A collection of SymbolicTensors that will end the computations. These nodes return your final computation result. So if you have mulitple outputs, SymbolicModel will return a tuple of tensors.

required
enable_cuda_graphs

If True, after the model creation, model will be converted to CUDA Graph. This requires CUDA capable device. CUDA Graphs are greatly speeding up the execution of some of the models. Not all models are compatible with CUDA Graphs. For example, if your model includes non-deterministic behaviour, it likely won't work.

False

Attributes:

Name Type Description
inputs tuple

Non-modifiable tuple of input nodes

outputs tuple

Non-modifiable tuple of output nodes

input_shape property

input_shape

Return shape of the input or in case of multiple inputs - a tuple of them.

output_shape property

output_shape

Return shape of the output or in case of multiple outputs - a tuple of them.

forward

forward(inputs: torch.Tensor) -> Any

This function is executed by call.
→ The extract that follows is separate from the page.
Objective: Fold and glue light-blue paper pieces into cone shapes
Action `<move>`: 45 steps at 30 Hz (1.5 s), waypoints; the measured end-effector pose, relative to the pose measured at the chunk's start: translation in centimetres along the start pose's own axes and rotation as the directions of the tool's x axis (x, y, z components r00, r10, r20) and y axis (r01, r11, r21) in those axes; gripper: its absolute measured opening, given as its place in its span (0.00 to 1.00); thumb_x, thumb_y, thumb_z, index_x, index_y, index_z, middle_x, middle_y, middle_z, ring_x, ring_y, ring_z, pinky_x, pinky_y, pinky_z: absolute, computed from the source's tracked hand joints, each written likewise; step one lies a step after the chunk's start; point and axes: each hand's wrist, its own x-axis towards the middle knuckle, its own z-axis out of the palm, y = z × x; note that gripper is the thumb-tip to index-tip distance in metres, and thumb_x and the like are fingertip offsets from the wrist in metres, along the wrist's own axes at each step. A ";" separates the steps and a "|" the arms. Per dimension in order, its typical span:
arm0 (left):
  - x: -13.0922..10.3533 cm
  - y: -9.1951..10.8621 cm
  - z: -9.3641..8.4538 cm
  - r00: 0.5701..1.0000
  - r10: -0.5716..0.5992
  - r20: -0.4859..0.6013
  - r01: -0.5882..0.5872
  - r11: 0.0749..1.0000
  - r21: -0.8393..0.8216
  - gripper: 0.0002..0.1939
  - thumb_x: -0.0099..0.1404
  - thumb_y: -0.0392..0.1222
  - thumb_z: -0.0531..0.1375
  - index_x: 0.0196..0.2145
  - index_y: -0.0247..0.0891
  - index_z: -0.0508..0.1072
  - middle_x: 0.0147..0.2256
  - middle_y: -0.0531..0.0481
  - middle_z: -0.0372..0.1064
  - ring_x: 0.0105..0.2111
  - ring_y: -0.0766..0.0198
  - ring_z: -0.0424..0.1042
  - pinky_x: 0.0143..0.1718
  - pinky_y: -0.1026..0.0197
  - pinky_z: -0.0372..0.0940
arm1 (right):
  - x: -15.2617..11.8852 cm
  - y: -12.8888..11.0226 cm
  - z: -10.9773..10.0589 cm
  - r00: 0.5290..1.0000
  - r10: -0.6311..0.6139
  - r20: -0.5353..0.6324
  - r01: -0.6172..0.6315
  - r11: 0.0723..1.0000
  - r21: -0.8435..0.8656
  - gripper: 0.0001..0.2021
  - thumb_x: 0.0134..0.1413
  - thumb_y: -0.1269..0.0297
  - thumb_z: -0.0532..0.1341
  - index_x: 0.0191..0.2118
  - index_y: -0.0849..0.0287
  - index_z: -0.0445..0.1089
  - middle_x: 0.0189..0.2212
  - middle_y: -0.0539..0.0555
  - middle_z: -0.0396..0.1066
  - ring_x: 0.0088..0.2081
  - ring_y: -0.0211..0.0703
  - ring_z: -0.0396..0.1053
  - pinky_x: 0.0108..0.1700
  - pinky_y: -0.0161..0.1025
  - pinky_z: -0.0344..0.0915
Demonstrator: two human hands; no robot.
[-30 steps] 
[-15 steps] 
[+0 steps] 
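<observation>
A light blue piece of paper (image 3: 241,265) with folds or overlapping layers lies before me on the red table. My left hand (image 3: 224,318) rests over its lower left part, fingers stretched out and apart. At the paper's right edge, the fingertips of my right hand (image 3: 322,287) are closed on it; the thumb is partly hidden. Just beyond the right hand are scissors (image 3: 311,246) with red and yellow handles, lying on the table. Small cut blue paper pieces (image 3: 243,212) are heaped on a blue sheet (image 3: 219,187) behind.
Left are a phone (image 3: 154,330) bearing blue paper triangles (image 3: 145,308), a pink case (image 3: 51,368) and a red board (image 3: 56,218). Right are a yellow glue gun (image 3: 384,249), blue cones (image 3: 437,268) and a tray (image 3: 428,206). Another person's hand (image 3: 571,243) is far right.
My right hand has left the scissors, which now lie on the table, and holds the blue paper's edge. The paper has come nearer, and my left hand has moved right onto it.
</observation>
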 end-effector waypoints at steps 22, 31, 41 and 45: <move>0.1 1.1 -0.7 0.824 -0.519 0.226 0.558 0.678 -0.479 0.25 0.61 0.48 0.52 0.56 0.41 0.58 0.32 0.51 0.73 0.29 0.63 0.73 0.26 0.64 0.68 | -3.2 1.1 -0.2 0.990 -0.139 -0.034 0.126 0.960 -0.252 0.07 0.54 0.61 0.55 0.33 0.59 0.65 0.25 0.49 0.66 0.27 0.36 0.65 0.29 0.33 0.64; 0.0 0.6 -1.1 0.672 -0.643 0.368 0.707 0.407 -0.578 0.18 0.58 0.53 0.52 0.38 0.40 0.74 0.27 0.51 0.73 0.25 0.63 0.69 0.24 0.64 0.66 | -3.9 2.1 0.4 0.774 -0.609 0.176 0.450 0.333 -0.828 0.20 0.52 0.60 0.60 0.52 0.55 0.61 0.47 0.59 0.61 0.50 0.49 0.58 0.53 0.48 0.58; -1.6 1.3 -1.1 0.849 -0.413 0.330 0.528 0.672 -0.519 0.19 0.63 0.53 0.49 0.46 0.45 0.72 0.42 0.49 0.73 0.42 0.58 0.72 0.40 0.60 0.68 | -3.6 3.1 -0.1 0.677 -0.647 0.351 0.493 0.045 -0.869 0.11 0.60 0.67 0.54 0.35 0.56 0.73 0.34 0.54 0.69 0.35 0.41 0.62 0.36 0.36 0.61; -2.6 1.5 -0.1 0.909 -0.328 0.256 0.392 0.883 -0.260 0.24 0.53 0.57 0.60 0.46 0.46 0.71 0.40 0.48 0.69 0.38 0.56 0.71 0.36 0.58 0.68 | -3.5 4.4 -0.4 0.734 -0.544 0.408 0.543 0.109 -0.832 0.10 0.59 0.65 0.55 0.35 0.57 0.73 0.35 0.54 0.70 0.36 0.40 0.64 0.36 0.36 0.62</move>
Do not use this directly, use call instead.

Warning!

This function will be overwritten by _replace_forward_with_codegen if enable_forward_codegen is True. If this happened and you want to see your source, print self._generated_forward_source.

summary

summary()

Print Keras-like model summary.

__deepcopy__

__deepcopy__(memo)

This copies a working Module, but the underlying graph structure is not copied!